Lost in Translation: Verb forms in Iliad 4.134–138
At this point, dying-for-drama Athena has just convinced Pandarus to fire an arrow at Menelaus. She then, somewhat puzzlingly, deflects said arrow from hitting an exposed area. We then get this description of where she guides the arrow.
ἐν δ᾿ ἔπεσε ζωστῆρι ἀρηρότι πικρὸς ὀιστός·
διὰ μὲν ἂρ ζωστῆρος ἐλήλατο δαιδαλέοιο,
καὶ διὰ θώρηκος πολυδαιδάλου ἠρήρειστο
μίτρης θ᾿, ἣν ἐφόρει ἔρυμα χροός, ἕρκος ἀκόντων,
ἥ οἱ πλεῖστον ἔρυτο· διαπρὸ δὲ εἴσατο καὶ τῆς.
The Murray/Wyatt translation gives us:
Into the clasped belt entered the bitter arrow,
and through the elaborate belt was it driven,
and clean through the curiously worked corselet did it force its way,
and through the apron which he wore, a screen for his flesh and a barrier against missiles,
which was his chief defence; yet even through this did it speed.

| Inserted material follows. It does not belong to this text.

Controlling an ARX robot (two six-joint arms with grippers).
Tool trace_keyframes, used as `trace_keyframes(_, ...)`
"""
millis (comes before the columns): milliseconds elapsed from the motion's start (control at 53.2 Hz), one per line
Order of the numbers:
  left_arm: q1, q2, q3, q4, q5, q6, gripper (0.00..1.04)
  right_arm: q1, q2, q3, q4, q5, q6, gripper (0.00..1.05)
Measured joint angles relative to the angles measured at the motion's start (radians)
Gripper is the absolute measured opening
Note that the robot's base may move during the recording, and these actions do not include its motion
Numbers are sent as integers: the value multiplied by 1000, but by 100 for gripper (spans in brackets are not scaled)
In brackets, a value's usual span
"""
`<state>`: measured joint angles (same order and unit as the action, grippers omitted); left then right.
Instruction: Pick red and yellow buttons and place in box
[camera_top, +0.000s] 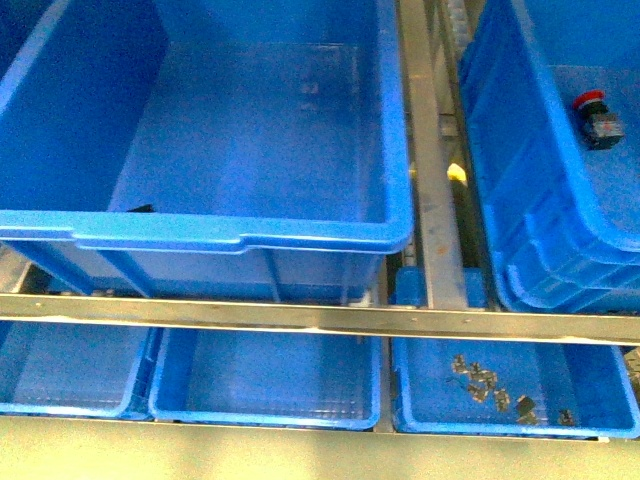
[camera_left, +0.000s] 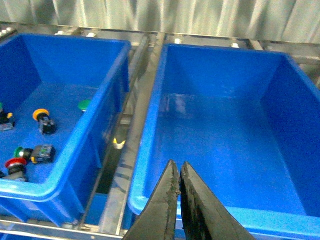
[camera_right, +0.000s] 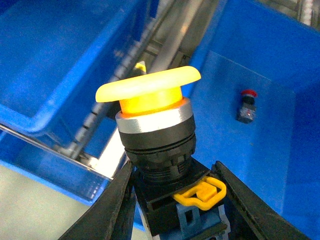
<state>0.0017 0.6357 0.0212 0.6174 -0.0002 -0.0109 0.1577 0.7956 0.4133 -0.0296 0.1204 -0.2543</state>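
Note:
My right gripper (camera_right: 172, 172) is shut on a yellow button (camera_right: 148, 90), its fingers clamping the black body with the cap up, above a deep blue bin (camera_right: 280, 150). A red button (camera_right: 247, 106) lies on that bin's floor and also shows in the front view (camera_top: 597, 115). The other deep blue box (camera_top: 230, 235) is empty. My left gripper (camera_left: 179, 170) is shut and empty, over that box's near rim (camera_left: 260, 217). In the left wrist view, the bin beside it (camera_left: 95, 130) holds a yellow-orange button (camera_left: 42, 117) and a red button (camera_left: 15, 165). Neither gripper shows in the front view.
Green-capped buttons (camera_left: 82, 104) lie among the others. A metal rail (camera_top: 430, 180) runs between the two deep bins. Shallow blue trays (camera_top: 260, 380) sit below a front crossbar; the right tray (camera_top: 420, 395) holds several small metal parts (camera_top: 495, 385).

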Motion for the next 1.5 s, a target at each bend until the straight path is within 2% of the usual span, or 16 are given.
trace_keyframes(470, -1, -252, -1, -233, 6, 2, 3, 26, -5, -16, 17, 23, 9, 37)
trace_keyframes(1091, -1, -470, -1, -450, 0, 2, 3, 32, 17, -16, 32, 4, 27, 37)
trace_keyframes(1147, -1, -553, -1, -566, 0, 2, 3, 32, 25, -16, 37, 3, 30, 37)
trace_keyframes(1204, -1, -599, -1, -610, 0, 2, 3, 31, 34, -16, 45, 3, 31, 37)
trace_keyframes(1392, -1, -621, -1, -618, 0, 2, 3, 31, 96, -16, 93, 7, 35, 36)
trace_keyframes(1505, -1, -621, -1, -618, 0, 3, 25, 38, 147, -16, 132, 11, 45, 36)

Fagel translates (lineation his):
The shaft pierced the tight belt's twisted thongs,
piercing the blazoned plates, piercing the guard
he wore to shield his loins and block the spears,
his best defense-the shaft pierced even this,
There are a couple of features this passage that go unexpressed in either translation, and I’m especially curious about one of them. The first is the sequence created by the verbal forms, highlighted below.

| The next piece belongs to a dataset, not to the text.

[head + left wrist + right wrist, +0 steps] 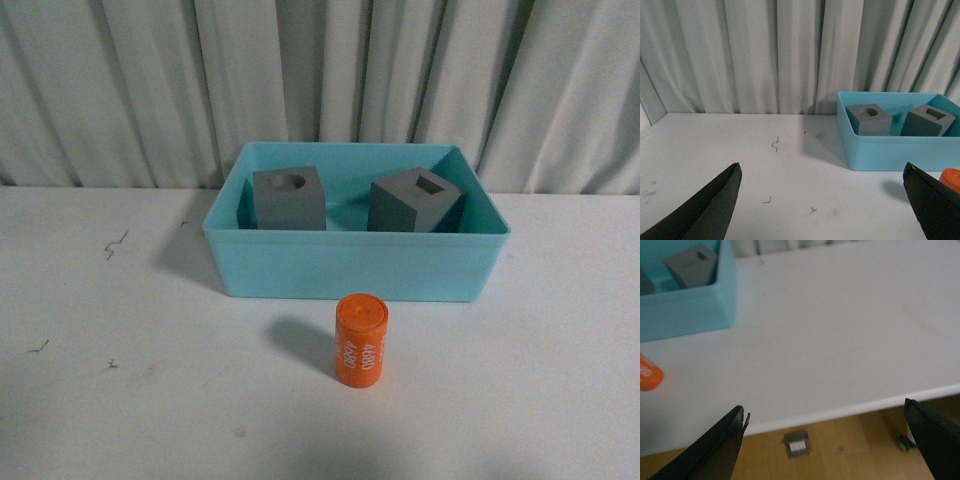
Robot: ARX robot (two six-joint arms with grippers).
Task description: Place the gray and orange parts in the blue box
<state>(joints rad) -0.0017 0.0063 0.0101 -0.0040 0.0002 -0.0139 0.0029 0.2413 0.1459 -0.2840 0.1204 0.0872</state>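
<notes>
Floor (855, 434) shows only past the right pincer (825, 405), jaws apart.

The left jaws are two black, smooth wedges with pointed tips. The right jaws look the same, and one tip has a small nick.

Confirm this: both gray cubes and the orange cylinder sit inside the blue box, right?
Not quite. The front view shows the round-hole cube and square-hole cube inside the box, but the cylinder stands upright on the table in front of it.
</notes>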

ἐν δ᾿ ἔπεσε ζωστῆρι ἀρηρότι πικρὸς ὀιστός·
διὰ μὲν ἂρ ζωστῆρος ἐλήλατο δαιδαλέοιο,
καὶ διὰ θώρηκος πολυδαιδάλου ἠρήρειστο
μίτρης θ᾿, ἣν ἐφόρει ἔρυμα χροός, ἕρκος ἀκόντων,
ἥ οἱ πλεῖστον ἔρυτο· διαπρὸ δὲ εἴσατο καὶ τῆς.

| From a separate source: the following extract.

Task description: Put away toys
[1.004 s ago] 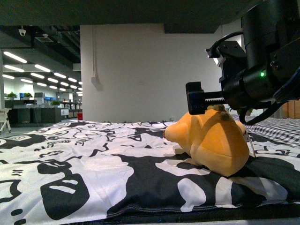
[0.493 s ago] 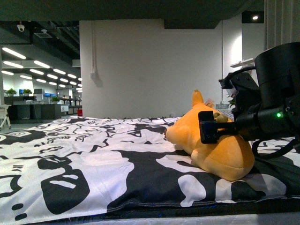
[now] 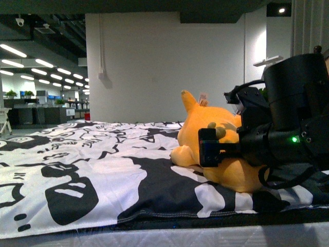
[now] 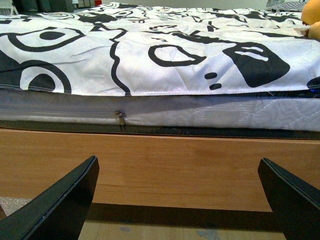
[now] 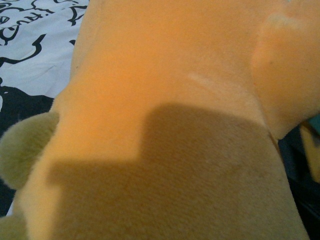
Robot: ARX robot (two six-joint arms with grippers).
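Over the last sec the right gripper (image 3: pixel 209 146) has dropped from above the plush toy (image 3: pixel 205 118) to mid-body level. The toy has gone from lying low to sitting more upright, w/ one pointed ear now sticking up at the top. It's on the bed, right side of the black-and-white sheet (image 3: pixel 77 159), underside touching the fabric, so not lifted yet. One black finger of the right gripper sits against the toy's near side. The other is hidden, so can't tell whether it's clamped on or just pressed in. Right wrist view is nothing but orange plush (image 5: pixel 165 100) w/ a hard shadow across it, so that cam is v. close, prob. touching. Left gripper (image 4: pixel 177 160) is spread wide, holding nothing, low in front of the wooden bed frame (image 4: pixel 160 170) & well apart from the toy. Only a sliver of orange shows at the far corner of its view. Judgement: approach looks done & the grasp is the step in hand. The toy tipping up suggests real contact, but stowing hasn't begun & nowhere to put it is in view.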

The two bolded verbs are ἐλαύνω ‘to drive’ and ἐρείδω ‘to force one’s way’. Both are in the pluperfect—which is just grammar-speak for past actions setting up yet another action after them, but still in the past. This climactic action is referred to by the verb εἶμι ‘to go’ (in bold and italics, and expressed in the aorist). Thus, a (admittedly wooden) translation that takes these verb forms seriously would be something like,
The sharp arrow fell into the fastened belt,
and—having had been driven into the ornamented belt
as well as having had been forced into the very ornamented breastplate
and the waistguard, which he bore as a guard for his flesh, a wall against missiles,
which protected him the most—even through this it entered.
Are the pluperfect forms chosen simply because they fit the meter better? Even if this were the case, a speaker would surely have instinctually tried to arrange the actions according to them.